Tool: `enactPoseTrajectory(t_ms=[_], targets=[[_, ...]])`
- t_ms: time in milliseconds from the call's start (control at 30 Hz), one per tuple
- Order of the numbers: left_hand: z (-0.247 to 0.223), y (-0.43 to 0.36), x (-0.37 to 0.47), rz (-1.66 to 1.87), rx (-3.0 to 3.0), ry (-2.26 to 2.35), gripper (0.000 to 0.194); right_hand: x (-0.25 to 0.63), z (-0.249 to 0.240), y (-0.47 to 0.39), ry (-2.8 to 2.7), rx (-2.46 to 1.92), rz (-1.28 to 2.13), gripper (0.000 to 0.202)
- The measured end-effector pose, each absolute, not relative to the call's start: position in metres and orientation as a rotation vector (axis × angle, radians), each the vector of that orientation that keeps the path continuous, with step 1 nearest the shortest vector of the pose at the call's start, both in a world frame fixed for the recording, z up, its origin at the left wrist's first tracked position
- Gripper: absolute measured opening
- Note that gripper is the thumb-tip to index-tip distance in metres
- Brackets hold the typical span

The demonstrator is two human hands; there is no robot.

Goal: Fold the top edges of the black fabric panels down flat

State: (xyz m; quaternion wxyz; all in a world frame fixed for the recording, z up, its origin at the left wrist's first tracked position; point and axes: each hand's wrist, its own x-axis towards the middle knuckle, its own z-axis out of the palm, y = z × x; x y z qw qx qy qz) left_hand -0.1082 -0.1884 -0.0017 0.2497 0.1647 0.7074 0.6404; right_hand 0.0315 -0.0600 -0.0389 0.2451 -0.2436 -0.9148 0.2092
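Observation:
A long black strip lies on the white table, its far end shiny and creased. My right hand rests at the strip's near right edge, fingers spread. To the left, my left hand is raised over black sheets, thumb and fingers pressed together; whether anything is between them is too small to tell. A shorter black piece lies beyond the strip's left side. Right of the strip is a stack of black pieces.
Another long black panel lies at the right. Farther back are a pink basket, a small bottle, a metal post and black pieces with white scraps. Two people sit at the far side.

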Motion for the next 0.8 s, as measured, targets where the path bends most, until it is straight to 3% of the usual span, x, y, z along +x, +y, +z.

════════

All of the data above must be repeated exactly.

**Task output**
Tool: `enactPoseTrajectory(t_ms=[_], targets=[[_, ...]])`
- t_ms: time in milliseconds from the call's start (control at 30 Hz), one per tuple
- Order of the numbers: left_hand: z (-0.247 to 0.223), y (-0.43 to 0.36), x (-0.37 to 0.47), rz (-1.66 to 1.87), rx (-3.0 to 3.0), ry (-2.26 to 2.35), gripper (0.000 to 0.194); right_hand: x (-0.25 to 0.63), z (-0.249 to 0.240), y (-0.47 to 0.39), ry (-2.8 to 2.7), rx (-2.46 to 1.92), rz (-1.28 to 2.13), gripper (0.000 to 0.202)
- The measured end-effector pose, each absolute, not relative to the call's start: position in metres and orientation as a rotation vector (axis × angle, radians), each the vector of that orientation that keeps the path continuous, with step 1 nearest the shortest vector of the pose at the call's start, both in a world frame fixed for the recording, z up, its origin at the left wrist's first tracked position
- Gripper: absolute measured opening
- Note that gripper is the thumb-tip to index-tip distance in metres
- Brackets hold the typical span

The demonstrator is two human hands; there is no robot.

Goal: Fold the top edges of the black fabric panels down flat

State: (xyz m; quaternion wxyz; all in a world frame fixed for the recording, z up, its origin at the left wrist's first tracked position; point and axes: each hand's wrist, its own x-axis towards the middle knuckle, its own z-axis out of the palm, y = z × x; x y z qw qx qy qz) left_hand -0.1082 -0.1884 -0.0017 0.2497 0.1647 0.7074 0.6404; right_hand 0.0315 -0.0600 -0.0389 0.2451 -0.2436 -0.9148 0.2092
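Observation:
A long black strip lies on the white table, its far end shiny and creased. My right hand rests at the strip's near right edge, fingers spread. To the left, my left hand is raised over black sheets, thumb and fingers pressed together; whether anything is between them is too small to tell. A shorter black piece lies beyond the strip's left side. Right of the strip is a stack of black pieces.
Another long black panel lies at the right. Farther back are a pink basket, a small bottle, a metal post and black pieces with white scraps. Two people sit at the far side.
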
Motion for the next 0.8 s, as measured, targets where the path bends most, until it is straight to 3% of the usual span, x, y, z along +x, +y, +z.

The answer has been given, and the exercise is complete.